### AIM OF THE TASK
All of the data must be returned word for word.

### DATA EXTRACT
= = = = = = =

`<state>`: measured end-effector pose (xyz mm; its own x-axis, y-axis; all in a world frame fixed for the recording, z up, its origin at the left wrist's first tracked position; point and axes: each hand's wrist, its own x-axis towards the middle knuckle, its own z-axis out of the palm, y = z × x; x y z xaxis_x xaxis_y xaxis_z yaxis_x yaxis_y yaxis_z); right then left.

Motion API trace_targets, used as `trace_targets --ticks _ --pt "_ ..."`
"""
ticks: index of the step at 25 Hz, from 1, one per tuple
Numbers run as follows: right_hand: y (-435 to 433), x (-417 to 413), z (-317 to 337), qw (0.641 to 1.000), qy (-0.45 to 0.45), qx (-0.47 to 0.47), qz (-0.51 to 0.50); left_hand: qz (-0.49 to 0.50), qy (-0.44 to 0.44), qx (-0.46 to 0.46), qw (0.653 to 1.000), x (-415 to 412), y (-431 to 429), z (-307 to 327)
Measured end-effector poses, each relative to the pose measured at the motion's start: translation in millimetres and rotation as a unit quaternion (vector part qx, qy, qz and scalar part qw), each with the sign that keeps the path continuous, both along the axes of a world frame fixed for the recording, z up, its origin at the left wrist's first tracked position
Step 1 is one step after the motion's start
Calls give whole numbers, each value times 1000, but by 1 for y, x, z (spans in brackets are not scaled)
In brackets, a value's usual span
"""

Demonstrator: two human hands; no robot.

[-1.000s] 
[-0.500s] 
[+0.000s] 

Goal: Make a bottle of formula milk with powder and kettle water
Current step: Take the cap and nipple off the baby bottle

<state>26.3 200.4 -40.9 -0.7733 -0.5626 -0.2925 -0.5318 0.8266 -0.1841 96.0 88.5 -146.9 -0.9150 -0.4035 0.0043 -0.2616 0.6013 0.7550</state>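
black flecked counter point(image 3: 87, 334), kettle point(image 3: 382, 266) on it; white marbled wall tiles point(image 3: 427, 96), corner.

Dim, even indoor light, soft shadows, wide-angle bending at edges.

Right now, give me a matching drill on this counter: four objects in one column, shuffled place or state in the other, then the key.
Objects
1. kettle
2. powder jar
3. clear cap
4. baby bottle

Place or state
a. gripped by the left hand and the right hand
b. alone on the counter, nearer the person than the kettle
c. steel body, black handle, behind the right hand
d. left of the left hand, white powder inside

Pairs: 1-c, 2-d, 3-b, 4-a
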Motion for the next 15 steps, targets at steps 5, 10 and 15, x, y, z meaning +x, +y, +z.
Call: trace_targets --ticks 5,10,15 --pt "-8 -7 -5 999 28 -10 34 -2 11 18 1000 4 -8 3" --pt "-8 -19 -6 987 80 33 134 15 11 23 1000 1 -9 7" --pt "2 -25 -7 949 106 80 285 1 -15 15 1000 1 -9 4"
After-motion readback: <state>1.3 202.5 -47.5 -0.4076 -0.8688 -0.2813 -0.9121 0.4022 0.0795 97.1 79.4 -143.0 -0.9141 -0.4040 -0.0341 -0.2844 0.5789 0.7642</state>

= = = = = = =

### TASK OUTPUT
`<state>`: measured end-effector pose (xyz mm; its own x-axis, y-axis; all in a world frame fixed for the recording, z up, its origin at the left wrist's first tracked position; point and axes: each hand's wrist, its own x-axis towards the middle knuckle, its own z-axis out of the palm, y = z × x; x y z xaxis_x xaxis_y xaxis_z yaxis_x yaxis_y yaxis_z); right then left.

Motion API trace_targets, used as `trace_targets --ticks _ --pt "_ ..."`
"""
ticks: index of the step at 25 Hz, from 1, one per tuple
Numbers run as follows: right_hand: y (-435 to 433), x (-417 to 413), z (-317 to 337), qw (0.641 to 1.000), qy (-0.45 to 0.45), qx (-0.47 to 0.47), qz (-0.51 to 0.50); left_hand: qz (-0.49 to 0.50), qy (-0.44 to 0.44), qx (-0.46 to 0.46), qw (0.653 to 1.000), x (-415 to 412), y (-431 to 429), z (-307 to 327)
Measured end-effector poses, each relative to the pose measured at the motion's start: translation in millimetres and rotation as a unit quaternion (vector part qx, qy, qz and scalar part qw), each with the sign that keeps the path continuous, both along the axes of a world frame fixed for the recording, z up, its origin at the left wrist's first tracked position
Step 1 is one step after the motion's start
Calls give whole numbers, each value times 1000, but by 1 for y, x, z (spans in brackets are not scaled)
In brackets, a value's usual span
"""

Demonstrator: two human hands; no robot.

[-1.000s] 
[-0.500s] 
[+0.000s] 

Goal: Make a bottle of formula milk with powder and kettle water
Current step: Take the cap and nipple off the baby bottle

<state>26.3 200.4 -40.9 -0.7733 -0.5626 -0.2925 -0.5318 0.8266 -0.1841 96.0 88.5 -146.9 -0.9150 -0.4035 0.0043 -0.2616 0.6013 0.7550</state>
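black flecked counter point(image 3: 87, 334), kettle point(image 3: 382, 266) on it; white marbled wall tiles point(image 3: 427, 96), corner.

Dim, even indoor light, soft shadows, wide-angle bending at edges.

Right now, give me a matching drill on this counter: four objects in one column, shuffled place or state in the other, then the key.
Objects
1. kettle
2. powder jar
3. clear cap
4. baby bottle

Place or state
a. gripped by the left hand and the right hand
b. alone on the counter, nearer the person than the kettle
c. steel body, black handle, behind the right hand
d. left of the left hand, white powder inside

Pairs: 1-c, 2-d, 3-b, 4-a
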Motion for the next 15 steps, targets at steps 5, 10 and 15, x, y, z meaning +x, +y, +z.
Call: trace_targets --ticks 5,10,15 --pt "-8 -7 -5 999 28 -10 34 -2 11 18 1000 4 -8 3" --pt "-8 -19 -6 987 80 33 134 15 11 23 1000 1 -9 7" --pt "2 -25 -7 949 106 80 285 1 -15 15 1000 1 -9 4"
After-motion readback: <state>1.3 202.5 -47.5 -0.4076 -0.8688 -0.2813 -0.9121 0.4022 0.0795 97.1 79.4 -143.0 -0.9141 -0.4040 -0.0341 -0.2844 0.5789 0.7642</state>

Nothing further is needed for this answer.